The four executive actions cover the following:
The president’s action called for payments up to $400 each week, less than the $600 people had been receiving under a benefit that expired last month.
How many people will receive the benefit and for how long is open to question. Trump said the payments would be funded 75% by the federal government and 25% by states. But it is unclear if states will pay that share. The federal government had been covering the full cost of the now-expired $600 supplement.
Ariel Zetlin-Jones, associate professor of economics at Carnegie Mellon University’s Tepper School of Business, said several states have already depleted their unemployment compensation trust funds and have requested federal loans to keep making payments. Trump’s order, he said, is likely to exacerbate the debt burden for states and prove costlier in the long term because state governments borrow at higher costs than the federal government.

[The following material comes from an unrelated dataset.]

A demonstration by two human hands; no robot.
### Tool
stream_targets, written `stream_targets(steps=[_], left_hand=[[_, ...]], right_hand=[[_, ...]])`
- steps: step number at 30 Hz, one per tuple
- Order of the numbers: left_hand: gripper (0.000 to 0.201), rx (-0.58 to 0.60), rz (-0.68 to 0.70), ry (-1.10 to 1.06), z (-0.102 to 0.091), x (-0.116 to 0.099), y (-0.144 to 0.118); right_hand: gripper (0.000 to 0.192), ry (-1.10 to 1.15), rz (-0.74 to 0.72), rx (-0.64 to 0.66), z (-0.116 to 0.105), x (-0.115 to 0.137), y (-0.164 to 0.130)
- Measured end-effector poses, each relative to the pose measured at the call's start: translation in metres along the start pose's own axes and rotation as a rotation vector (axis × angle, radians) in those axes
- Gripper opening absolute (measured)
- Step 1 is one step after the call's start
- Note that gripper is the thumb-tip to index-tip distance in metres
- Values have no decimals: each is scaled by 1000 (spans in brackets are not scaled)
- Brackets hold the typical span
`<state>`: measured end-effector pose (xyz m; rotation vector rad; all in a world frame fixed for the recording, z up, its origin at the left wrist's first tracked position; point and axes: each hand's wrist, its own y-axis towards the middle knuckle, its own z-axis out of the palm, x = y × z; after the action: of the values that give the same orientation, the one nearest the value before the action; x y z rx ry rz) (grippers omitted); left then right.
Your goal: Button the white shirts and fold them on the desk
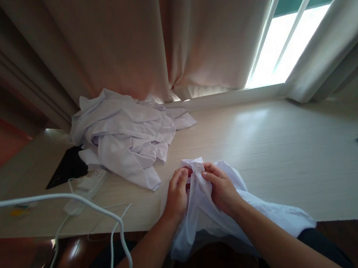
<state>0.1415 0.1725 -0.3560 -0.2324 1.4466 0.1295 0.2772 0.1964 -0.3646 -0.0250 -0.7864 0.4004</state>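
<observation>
**A:** What am I looking at in the lower middle of the frame?

**B:** I'm seeing 2 bare hands working on a white garment (206, 208) that is lying over the near edge of the table (279, 149), part of it drooping below the edge toward the bottom of the frame.

**A:** How are the hands sitting?

**B:** The left hand (176, 196) is curling its fingers against the cloth, fingertips pinching a bunched fold at the top. The right hand (222, 189) is pinching the same fold from the other side, thumb and forefinger pressing together on it. The 2 hands are almost touching there.

**A:** And around them?

**B:** I'm noting a pile of white clothes (124, 135) lying toward the left center, well apart from the hands. A white power strip (91, 181) is resting just below that pile, its white cable (87, 205) looping down to the lower left. A dark flat object (69, 164) is lying beside the strip. Beige curtains (124, 41) are hanging across the top, and a bright window (284, 42) is showing at the upper right.
</observation>
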Motion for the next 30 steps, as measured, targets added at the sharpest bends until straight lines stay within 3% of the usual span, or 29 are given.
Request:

“This higher debt burden is one reason governors may resist enacting at least their share of $400 promised in the executive order,” Zetlin-Jones said.
The Trump administration is setting aside $44 billion from the Disaster Relief Fund to pay for the extra jobless benefits. Under the order, the payments will last through Dec. 6 — or until the disaster fund’s balance falls to $25 billion. With hurricane season now underway, the fund currently has a balance of about $70 billion.
PAYROLL TAX DEFERRAL
Under the president’s action, employers can defer collecting the employee portion of the payroll tax, including the 6.2% Social Security tax on wages, effective Aug. 1 through the end of the year. The order is intended to increase take home pay for employees making less than about $100,000 a year. White House economic adviser Larry Kudlow estimated Sunday that the payroll tax deferral could save employees about $1,200 through the end of the year.

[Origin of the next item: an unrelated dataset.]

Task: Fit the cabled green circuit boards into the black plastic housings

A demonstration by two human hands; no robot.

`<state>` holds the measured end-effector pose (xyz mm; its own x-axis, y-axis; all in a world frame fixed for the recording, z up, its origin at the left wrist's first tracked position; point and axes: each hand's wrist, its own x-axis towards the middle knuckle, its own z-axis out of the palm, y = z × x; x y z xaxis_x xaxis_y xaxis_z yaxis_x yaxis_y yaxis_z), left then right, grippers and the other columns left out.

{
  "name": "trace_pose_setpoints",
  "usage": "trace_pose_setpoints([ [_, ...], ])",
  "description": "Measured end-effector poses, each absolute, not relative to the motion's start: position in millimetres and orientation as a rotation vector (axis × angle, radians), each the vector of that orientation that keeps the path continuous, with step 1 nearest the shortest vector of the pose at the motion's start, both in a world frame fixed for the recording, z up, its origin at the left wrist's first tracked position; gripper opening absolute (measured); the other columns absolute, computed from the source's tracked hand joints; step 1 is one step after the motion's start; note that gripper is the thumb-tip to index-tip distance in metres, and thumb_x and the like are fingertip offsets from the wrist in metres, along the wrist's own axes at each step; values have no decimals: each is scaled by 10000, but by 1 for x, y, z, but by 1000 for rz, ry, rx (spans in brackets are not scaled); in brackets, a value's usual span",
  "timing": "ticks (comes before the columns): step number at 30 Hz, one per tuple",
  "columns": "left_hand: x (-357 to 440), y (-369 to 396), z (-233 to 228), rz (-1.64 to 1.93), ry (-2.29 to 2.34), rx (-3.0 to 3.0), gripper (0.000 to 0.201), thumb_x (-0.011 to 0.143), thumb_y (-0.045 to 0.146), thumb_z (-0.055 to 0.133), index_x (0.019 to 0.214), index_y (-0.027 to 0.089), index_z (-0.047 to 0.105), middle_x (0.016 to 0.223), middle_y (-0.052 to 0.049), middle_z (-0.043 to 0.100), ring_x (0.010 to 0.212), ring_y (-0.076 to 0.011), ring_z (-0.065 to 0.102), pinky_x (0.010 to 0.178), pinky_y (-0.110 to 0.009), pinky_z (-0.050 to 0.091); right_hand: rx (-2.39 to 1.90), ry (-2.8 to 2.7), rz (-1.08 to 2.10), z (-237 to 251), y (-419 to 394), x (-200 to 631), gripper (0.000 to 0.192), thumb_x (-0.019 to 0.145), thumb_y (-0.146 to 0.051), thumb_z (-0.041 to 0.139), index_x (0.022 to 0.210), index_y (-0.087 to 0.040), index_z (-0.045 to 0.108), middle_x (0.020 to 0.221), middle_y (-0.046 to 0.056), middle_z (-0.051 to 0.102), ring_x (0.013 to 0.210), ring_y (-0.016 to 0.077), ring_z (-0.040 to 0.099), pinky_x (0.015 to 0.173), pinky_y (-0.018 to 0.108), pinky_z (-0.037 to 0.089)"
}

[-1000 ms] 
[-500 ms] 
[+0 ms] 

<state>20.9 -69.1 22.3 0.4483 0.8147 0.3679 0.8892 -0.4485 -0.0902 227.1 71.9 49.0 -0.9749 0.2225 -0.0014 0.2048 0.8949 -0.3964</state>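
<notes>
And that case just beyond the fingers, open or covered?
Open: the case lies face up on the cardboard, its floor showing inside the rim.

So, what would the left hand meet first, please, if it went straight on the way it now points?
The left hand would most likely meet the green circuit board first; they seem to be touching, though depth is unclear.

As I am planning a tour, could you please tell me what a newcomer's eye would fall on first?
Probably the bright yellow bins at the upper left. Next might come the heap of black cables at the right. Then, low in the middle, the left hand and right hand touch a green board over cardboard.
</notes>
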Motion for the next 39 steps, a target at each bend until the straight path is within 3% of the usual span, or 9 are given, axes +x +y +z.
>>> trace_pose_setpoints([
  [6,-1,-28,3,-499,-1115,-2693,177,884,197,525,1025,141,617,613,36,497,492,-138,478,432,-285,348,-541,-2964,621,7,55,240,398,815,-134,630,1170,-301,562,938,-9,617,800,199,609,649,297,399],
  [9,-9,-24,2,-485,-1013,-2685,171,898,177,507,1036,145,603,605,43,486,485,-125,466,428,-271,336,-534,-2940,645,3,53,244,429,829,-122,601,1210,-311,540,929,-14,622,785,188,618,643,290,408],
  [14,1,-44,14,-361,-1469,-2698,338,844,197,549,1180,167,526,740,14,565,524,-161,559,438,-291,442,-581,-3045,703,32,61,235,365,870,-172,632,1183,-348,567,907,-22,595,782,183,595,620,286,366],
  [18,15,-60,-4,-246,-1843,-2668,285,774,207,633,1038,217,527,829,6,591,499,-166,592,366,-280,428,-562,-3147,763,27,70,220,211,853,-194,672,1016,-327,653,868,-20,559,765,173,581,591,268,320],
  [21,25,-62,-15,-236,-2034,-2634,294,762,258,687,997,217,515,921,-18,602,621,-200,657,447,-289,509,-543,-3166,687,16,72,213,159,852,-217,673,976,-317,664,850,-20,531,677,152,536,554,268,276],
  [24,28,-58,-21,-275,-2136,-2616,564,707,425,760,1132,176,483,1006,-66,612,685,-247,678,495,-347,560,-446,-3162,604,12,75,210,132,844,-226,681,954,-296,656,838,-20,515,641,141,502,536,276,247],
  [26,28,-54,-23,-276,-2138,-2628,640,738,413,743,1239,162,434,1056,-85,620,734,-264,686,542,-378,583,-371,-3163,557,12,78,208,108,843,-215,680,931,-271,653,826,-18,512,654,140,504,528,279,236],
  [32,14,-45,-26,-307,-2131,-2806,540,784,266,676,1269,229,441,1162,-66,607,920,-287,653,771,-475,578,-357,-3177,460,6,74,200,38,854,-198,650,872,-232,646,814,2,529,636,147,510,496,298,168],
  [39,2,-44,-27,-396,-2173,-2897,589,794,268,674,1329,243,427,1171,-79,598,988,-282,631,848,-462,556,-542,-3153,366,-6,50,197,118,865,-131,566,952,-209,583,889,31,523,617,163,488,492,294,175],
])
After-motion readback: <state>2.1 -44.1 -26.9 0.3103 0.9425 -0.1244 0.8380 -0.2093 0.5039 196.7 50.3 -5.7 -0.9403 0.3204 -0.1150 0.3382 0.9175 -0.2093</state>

However, employees would need to repay the federal government eventually without an act of Congress. Consequently, many employers may choose to continue collecting the tax and set it aside to meet that future obligation, said Michael Graetz, a Columbia University law professor and co-author of “The Wolf at the Door: The Menace of Economic Insecurity and How to Fight It.”
Trump is proposing that Congress pass a permanent payroll tax cut, but the prospects of such a measure is uncertain. Democrats and some Republicans are against any change to the payroll tax because it could deplete the Social Security and Medicare Trust funds.

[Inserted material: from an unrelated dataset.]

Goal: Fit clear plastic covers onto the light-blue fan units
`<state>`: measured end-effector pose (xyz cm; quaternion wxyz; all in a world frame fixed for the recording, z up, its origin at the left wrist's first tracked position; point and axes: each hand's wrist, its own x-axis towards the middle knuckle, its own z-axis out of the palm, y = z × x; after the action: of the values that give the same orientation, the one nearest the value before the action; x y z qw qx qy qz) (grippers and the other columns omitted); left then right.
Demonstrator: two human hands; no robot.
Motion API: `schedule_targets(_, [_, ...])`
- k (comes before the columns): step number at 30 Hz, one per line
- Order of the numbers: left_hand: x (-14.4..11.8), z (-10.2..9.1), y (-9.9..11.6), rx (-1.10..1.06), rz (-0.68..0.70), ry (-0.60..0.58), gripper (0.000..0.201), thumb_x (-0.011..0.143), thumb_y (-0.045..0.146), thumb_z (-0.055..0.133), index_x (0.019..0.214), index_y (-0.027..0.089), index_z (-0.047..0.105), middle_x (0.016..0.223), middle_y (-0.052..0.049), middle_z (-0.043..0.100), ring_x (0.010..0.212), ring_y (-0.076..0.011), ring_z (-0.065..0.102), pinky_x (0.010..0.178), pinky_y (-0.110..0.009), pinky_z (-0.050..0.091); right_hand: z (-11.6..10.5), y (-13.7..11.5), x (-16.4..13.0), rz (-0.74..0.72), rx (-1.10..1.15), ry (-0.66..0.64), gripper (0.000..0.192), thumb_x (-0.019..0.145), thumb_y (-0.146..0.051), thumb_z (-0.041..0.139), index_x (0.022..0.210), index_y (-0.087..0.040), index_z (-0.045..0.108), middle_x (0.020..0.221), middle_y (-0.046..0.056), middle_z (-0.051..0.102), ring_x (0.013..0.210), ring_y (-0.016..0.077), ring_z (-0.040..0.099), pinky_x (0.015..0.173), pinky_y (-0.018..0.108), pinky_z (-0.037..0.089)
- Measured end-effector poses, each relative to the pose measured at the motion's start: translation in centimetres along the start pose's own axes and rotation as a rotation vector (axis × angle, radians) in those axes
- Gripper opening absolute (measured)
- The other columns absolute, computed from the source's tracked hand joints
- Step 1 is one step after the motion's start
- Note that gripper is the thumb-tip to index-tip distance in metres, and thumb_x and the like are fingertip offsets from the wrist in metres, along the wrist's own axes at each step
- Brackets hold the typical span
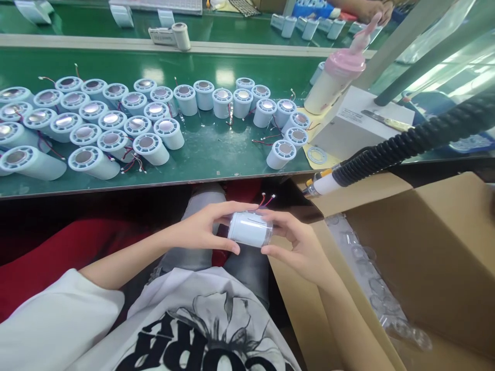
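Note:
Over my lap, a light blue cylinder [249, 229] with a clear, shiny cover lies on its side between my two hands. My left hand [211, 226] grips its left end, thumb below and fingers above. At the right end, my right hand [296, 239] holds it between thumb and fingers. Thin red and dark wires with small white plugs [273, 196] stick up behind it. On the green bench in front stand many similar blue cylinders [93, 111] with silvery round tops, in a large group at left and a looser one at right.
A cardboard box [436, 247] with clear plastic pieces [371, 283] inside stands at my right. A black corrugated hose tool [386, 147] hangs above it. A pink-lidded bottle [334, 80] and a grey box [353, 123] sit at the bench's right. Another person's hands [373, 11] are at far right.

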<state>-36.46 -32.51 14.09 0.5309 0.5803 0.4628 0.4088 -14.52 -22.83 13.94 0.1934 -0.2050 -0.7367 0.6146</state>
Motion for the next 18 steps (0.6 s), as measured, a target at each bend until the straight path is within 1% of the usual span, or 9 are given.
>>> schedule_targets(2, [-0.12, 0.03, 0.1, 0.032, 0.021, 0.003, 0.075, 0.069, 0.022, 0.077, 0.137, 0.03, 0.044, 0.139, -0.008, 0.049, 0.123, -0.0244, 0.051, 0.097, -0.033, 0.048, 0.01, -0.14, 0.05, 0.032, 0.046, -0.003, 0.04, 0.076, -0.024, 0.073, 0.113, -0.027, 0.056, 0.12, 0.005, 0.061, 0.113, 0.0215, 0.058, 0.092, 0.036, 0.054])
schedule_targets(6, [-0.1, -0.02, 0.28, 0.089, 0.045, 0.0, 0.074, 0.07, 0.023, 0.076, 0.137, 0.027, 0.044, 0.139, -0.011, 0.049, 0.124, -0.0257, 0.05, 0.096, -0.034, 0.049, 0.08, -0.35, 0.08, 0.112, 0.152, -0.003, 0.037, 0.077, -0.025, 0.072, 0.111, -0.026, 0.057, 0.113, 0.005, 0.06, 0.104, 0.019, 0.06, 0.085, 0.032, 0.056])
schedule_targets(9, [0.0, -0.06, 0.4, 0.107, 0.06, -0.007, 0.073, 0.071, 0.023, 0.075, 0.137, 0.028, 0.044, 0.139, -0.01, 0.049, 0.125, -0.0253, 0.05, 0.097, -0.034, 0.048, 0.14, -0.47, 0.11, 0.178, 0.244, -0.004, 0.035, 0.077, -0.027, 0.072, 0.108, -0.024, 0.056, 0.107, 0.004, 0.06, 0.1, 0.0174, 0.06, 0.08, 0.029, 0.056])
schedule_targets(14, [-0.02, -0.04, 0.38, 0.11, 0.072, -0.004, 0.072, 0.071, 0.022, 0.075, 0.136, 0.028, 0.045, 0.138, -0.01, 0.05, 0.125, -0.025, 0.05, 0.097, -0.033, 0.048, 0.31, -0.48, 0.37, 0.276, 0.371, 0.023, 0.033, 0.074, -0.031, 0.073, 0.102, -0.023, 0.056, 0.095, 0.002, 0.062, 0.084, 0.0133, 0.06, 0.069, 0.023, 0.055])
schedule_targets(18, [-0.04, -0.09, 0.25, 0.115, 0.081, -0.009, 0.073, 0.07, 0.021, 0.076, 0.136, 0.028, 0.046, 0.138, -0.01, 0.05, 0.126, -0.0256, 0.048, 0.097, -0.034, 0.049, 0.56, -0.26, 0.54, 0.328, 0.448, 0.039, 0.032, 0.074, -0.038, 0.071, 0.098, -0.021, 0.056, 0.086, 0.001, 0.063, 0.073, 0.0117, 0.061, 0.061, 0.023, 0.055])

Both programs were already in dire condition before the pandemic, with Medicare expected to become insolvent in six years and Social Security unable to pay full benefits starting in 2035. Those government projections came before millions of taxpayers were thrown out of work.
The president directed the Treasury and Housing and Urban Development departments to identify funds to provide aid to those struggling to pay their monthly rent. He also directed HUD to take action to “promote the ability of renters and homeowners to avoid eviction or foreclosure.”
In an appearance on CNN on Sunday, Kudlow said the order gives the housing authority wide power to stop evictions, for instance by citing the risk of COVID-19 spread in a community.
It’s unclear how much immediate relief the order will provide tens of millions of people at risk of being evicted over the next months. Around 30 state moratoriums have expired since May. The Aspen Institute has estimated that 23 million renters are at risk of eviction by Sept. 30.
Trump’s executive action extended a moratorium on student loans backed the federal government, which was initially passed by Congress and would have expired on Sept. 30. The moratorium also forgave interest on the deferred payments.
The order does not cover loans from private lenders since the government would have repay those providers and the president lacks the authority to direct funds for such a purpose.